▶ _Task details_: Your output must be the lines below from the line containing "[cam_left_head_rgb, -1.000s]" to the line containing "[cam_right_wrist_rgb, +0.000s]", both lines included, reproduced exactly and without pictures.

▶ _Provided data_:

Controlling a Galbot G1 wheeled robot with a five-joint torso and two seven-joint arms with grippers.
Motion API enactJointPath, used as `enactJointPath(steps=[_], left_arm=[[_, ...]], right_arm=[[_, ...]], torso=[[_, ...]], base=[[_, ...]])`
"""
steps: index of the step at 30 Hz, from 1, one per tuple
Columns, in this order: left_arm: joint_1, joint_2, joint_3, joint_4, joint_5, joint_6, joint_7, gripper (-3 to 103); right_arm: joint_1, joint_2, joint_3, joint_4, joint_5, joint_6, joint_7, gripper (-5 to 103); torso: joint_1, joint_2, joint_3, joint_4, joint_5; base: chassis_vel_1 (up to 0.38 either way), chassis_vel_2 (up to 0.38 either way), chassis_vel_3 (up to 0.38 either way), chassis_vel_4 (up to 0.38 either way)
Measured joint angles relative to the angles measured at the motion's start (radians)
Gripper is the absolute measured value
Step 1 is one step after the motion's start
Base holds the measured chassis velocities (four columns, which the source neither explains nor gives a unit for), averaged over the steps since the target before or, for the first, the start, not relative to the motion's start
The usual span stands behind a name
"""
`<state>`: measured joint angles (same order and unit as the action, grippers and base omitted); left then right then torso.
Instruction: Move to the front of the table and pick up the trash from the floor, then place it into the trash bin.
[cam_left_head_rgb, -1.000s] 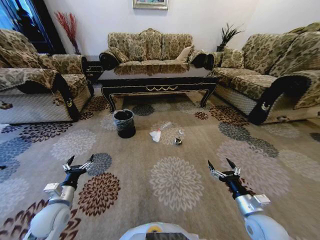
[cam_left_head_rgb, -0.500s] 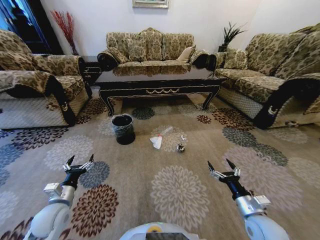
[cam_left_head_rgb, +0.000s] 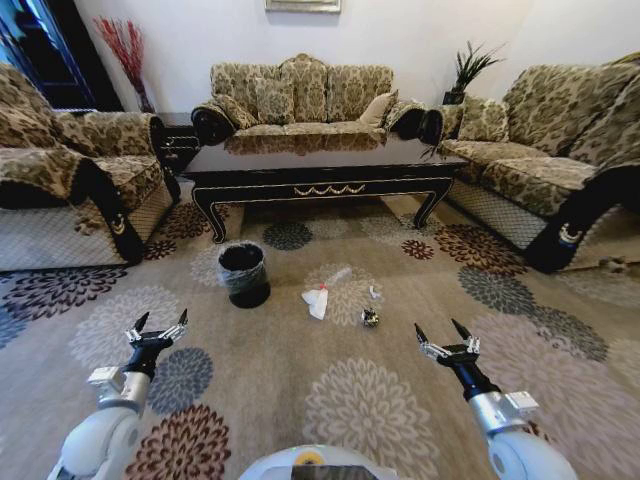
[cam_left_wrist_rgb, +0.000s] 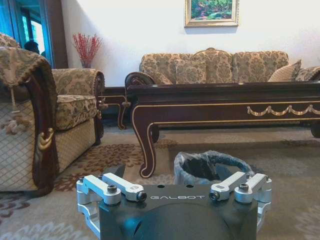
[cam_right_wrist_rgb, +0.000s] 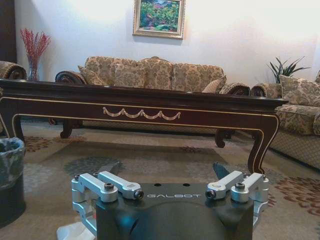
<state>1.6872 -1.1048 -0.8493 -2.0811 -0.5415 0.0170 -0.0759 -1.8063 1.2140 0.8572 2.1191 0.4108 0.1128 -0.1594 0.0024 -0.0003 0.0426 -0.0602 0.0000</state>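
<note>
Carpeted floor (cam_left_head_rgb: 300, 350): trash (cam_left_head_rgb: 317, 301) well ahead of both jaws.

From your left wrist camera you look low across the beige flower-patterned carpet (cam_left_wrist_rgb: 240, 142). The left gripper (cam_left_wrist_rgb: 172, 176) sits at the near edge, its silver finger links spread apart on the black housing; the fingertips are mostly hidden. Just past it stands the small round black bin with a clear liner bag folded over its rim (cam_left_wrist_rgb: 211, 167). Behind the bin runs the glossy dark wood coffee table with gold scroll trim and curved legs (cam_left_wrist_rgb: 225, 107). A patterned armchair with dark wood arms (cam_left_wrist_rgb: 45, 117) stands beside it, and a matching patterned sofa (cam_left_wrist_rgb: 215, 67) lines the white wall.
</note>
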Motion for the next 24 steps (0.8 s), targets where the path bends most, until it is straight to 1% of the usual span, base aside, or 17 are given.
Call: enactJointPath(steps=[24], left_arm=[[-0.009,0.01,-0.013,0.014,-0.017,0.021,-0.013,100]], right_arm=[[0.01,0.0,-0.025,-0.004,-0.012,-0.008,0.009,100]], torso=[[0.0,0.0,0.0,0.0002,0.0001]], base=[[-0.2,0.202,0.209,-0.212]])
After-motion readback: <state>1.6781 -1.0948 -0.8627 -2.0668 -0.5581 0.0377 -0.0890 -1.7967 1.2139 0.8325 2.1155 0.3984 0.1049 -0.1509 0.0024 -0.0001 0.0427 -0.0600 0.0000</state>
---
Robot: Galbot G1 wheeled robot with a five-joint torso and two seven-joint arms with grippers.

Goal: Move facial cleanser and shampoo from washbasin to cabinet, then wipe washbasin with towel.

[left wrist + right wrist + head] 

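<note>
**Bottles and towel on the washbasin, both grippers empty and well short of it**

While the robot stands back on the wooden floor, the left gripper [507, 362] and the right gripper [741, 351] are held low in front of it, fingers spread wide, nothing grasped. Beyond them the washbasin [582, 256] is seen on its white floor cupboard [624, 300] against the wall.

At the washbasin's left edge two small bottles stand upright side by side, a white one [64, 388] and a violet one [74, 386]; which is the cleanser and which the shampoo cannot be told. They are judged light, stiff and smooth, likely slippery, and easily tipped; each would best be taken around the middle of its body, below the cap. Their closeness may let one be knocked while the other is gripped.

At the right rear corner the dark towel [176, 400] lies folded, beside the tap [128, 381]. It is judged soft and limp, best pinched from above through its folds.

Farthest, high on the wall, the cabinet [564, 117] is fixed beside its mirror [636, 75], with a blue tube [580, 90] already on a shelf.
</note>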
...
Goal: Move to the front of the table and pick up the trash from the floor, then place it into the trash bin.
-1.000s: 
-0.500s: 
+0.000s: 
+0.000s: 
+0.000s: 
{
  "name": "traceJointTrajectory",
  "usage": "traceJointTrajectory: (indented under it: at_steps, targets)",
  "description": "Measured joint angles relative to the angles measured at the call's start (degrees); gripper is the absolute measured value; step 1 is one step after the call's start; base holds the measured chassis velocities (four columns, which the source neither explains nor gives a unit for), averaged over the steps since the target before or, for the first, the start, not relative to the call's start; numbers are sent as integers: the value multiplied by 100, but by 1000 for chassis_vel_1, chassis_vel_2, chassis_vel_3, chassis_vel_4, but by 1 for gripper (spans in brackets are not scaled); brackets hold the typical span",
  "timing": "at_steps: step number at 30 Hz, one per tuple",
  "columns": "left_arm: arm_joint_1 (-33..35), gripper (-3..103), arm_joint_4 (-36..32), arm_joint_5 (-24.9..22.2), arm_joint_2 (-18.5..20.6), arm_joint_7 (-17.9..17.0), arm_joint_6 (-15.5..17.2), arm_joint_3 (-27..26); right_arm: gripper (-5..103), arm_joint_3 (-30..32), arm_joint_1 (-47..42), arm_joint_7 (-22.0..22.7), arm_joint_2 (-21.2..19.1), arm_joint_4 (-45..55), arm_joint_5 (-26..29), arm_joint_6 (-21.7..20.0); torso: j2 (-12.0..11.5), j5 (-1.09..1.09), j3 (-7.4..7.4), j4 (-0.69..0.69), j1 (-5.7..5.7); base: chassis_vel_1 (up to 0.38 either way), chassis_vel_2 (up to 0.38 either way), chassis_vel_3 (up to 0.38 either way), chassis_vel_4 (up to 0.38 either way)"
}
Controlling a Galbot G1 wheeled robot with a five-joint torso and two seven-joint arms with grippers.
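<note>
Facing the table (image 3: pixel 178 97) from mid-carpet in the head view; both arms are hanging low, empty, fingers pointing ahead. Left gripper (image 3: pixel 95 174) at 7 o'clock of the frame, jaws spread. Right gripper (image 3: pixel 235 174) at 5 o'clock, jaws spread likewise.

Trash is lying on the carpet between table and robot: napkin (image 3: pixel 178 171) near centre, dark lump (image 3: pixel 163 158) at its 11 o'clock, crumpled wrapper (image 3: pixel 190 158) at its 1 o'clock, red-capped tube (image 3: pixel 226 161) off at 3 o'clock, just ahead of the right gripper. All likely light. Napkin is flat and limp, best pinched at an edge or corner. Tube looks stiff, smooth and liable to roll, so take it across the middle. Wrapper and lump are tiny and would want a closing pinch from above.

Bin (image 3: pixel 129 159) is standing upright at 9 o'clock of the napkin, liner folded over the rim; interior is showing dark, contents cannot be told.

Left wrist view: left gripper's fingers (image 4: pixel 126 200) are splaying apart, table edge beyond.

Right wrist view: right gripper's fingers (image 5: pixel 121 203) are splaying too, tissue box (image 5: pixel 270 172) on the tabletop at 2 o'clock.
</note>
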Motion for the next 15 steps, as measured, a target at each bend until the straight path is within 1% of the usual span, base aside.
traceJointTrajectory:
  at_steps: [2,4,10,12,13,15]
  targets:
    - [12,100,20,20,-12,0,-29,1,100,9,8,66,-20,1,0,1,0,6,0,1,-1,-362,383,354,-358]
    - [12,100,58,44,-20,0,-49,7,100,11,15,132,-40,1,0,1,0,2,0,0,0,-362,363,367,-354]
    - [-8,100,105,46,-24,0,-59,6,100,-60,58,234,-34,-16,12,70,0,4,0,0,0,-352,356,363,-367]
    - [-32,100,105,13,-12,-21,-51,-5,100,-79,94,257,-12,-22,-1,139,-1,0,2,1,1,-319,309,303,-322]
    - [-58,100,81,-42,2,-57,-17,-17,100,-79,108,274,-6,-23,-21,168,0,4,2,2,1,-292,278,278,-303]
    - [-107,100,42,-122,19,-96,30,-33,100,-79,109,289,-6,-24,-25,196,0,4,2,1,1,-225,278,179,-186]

▶ _Task answer_:
[cam_left_head_rgb, -1.000s] 
[cam_left_head_rgb, -0.500s] 
[cam_left_head_rgb, +0.000s] 
[cam_left_wrist_rgb, +0.000s] 
[cam_right_wrist_rgb, +0.000s] 

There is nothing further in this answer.